As I am preparing my goals for 2015, I have been looking back at all I’ve done in 2014. Wow. It is hard to believe that I have only started on this journey because a friend wanted me to do one race in September of 2013. It was going to be a one shot deal, We were doing the Iron Girl Sprint to prove that we could (or at least that was my reason). To prove that just because I was getting older that didn’t mean it was over.
One and done.
Who knew where that would take me?
I sure didn’t.
Then somehow I kept going and by the end of 2014, I have an impressive tally is if I do say so myself (and I do)
St Barts 5K 3/22 27:17.6 Age 8/72 Average Pace 8:46
Superhero Half 5/18/14 2:09:24 897/1633 Average Pace 9:52
NJ State Sprint Tri 7/18/14 01:43:50 swim 15:36 bike 50:44 Run 31:17 Place 1099
5K Run & Pizza 7/23/14 (5 days after Tri) 30:44 422/1105 Average Pace 9:53
Iron Girl Sandy Hook Sprint 7/7/14 01:53:13 swim 20:03 bike 1:01:34 Run 27.54 356/833
Grete’s Great Gallop 10/5/14 02:20:04 Average Pace 10:42
Hat Trick
5K 10/18/14 29:39 793/1595 Average Pace 9:31
10K 10/18/14 57:19 605/1635 Average Pace 9:13
Half 10/19/14 2:06:08 1206/2311 Average Pace 9:53
Philadelphia Marathon 11/23/14 4:46:20 7600/10335 Average Pace 10:55
Now I didn’t post this to brag.
ok, maybe a little.
That being said, I still can’t believe that this Mama who never did anything is suddenly doing it all. But I do need to sometimes step back and look at how far I’ve come to appreciate it. I’ve said before how I am a goal orientated person and I am. I just never want to forget to just enjoy the ride too.
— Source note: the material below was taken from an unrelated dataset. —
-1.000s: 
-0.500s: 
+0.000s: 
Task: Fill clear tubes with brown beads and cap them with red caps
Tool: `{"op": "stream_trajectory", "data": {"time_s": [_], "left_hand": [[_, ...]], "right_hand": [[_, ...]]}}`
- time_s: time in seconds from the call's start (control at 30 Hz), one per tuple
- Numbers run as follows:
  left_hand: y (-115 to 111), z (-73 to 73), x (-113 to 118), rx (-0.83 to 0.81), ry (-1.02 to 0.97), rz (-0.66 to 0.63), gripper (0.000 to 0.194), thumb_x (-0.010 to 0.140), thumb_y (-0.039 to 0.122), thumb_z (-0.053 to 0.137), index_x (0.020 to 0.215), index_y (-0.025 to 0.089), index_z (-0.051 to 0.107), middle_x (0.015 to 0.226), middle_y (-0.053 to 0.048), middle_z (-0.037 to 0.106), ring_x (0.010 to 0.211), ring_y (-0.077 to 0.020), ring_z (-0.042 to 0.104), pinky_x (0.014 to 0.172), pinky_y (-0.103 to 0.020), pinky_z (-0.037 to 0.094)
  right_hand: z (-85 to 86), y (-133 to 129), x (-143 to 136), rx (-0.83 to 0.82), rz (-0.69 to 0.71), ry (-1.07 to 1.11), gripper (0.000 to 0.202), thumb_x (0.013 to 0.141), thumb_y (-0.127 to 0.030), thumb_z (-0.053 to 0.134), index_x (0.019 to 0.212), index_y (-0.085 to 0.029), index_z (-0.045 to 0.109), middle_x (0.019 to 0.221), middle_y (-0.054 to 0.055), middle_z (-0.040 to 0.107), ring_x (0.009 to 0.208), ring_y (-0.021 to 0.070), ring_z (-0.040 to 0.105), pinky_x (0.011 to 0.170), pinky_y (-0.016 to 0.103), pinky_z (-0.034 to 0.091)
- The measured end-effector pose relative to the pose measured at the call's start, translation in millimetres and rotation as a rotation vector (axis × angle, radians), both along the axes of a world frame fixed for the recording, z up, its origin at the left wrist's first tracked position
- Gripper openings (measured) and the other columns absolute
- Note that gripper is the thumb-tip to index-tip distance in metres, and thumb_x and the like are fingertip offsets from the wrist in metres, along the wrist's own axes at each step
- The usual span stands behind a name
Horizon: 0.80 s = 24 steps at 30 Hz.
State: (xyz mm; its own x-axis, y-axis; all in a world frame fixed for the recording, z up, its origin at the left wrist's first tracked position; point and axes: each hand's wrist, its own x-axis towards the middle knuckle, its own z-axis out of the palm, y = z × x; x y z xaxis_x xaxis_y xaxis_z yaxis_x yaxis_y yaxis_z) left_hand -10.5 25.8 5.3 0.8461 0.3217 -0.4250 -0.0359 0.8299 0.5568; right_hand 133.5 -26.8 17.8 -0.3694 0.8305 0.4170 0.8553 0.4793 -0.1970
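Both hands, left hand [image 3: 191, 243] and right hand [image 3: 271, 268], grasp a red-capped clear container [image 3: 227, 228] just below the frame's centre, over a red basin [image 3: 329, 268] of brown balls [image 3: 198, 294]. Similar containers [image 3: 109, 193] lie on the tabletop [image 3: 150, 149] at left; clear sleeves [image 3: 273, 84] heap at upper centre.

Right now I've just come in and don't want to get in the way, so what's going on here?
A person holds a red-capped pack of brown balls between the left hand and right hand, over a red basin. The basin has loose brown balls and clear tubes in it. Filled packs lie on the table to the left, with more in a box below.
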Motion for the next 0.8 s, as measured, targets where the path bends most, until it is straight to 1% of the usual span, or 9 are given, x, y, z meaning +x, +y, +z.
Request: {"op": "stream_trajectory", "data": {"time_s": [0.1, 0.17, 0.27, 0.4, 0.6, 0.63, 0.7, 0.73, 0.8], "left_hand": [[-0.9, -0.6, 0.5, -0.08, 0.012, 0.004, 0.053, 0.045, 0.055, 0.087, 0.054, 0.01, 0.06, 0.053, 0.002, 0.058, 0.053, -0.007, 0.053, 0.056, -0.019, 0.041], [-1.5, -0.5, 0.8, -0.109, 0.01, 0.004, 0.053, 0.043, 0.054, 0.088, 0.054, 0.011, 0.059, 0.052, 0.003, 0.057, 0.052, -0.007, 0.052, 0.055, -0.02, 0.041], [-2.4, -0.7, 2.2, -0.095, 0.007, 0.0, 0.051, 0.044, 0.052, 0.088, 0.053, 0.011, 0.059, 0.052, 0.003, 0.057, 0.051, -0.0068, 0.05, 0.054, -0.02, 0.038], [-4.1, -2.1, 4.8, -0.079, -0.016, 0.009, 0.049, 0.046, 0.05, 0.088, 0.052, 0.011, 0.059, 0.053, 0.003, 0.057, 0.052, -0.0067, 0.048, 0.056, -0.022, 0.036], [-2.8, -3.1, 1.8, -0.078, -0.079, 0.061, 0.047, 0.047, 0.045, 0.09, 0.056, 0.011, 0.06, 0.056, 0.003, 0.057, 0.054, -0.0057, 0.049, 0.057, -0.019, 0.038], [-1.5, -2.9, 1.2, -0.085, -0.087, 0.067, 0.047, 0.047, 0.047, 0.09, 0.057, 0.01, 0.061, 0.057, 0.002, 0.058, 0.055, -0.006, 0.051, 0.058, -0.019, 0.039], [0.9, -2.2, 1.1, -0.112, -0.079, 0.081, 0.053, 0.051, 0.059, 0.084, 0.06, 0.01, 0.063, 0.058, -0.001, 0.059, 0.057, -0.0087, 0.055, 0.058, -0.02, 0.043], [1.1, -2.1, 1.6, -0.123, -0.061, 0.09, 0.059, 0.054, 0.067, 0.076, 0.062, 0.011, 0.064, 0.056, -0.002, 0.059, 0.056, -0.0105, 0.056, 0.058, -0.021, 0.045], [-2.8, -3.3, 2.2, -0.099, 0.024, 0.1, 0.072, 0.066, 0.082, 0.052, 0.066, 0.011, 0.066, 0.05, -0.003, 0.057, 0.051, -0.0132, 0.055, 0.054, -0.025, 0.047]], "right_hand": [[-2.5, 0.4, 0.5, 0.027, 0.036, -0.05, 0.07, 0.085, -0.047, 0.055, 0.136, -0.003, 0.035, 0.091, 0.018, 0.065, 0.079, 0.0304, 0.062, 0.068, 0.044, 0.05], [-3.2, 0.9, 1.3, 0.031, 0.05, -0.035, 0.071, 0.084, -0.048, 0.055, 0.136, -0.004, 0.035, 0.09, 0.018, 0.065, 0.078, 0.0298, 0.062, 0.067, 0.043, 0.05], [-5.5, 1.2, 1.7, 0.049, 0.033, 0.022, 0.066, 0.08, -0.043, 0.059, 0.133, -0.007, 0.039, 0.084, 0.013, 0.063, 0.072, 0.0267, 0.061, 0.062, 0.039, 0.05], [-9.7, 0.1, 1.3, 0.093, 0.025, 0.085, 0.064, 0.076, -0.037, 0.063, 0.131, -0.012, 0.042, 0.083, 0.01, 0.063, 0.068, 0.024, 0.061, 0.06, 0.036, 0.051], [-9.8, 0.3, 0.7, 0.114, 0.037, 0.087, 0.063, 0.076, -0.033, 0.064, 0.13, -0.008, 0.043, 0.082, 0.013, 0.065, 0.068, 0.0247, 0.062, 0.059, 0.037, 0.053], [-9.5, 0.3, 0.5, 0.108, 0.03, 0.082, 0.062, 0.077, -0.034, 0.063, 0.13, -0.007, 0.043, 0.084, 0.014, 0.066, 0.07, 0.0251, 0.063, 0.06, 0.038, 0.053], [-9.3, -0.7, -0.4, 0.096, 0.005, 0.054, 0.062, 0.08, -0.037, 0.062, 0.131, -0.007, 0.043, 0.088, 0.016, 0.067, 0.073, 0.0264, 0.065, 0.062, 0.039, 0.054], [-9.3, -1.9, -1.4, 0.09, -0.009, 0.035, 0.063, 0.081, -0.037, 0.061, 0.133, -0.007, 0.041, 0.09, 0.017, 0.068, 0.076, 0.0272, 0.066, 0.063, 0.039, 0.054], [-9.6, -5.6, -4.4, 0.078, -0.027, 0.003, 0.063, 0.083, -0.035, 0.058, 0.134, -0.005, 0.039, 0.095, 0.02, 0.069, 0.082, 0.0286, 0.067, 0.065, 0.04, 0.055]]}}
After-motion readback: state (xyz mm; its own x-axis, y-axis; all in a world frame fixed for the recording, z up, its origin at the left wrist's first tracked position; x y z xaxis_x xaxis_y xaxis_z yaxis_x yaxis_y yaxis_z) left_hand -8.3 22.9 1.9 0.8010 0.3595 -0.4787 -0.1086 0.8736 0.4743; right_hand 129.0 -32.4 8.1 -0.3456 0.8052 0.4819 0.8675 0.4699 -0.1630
I think that this is how many people go through life. I admit that I tend to do this sometimes too, but I am trying to get better. It’s kind of like Christmas. Many people are so focused on “getting ready” for Christmas that they miss the beauty of the preparation for it. Yes, Christmas brings many “tasks” from decorating the tree, shopping, to sending out Christmas Cards. These tasks should be enjoyed and appreciated because there are many people who would LOVE to have to deal with the self imposed stress of the Season, but for various reasons can’t. If you are always focused on the end results, you miss the beauty of the journey.
The same can be said with Fitness Goals, Races, and self imposed challenges. As hard as they get, there are people who would love to be able to do what I do on my worst day (which really isn’t that spectacular even on my best day). I know that I am nor will I ever be an elite athlete and I’m ok with that. I appreciate that I have the ability to get out there and swim, bike, or run if I want. I have a brother-in-law who is in a wheelchair due to Cerebral Palsy. He is the happiest guy I know. He goes through life doing what he can and never complains nor does he show any indication that he wants to complain. Yet many of us who have no reason to complain often do. I am reminded often how blessed that I am. How even on my worst day, I’ve got it good.
So as I go about setting both my fitness and personal goals for next year, I want to remind myself to never forget that the journey is just as important as where I will end up.